ASSIGNMENT: What you return should be the complete listing, unchanged, with no pictures in it.

─── DATASET CONTENT ───

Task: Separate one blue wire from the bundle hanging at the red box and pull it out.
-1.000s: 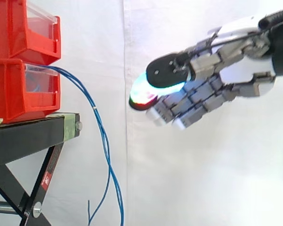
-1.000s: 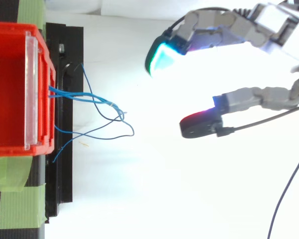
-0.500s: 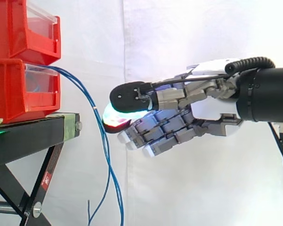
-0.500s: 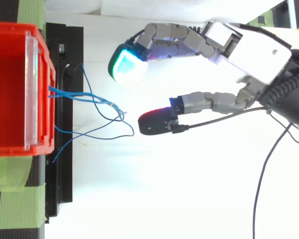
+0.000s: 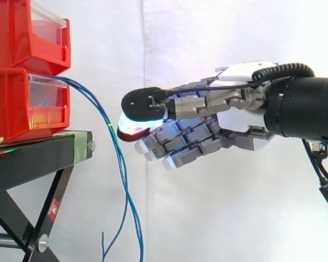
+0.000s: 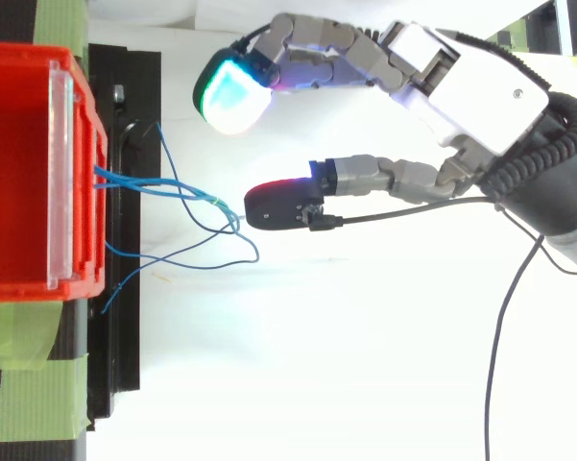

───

WRITTEN RESPONSE:
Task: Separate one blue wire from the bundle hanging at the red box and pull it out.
-1.000s: 
-1.000s: 
-0.500s: 
-0.500s: 
+0.000s: 
+0.000s: 

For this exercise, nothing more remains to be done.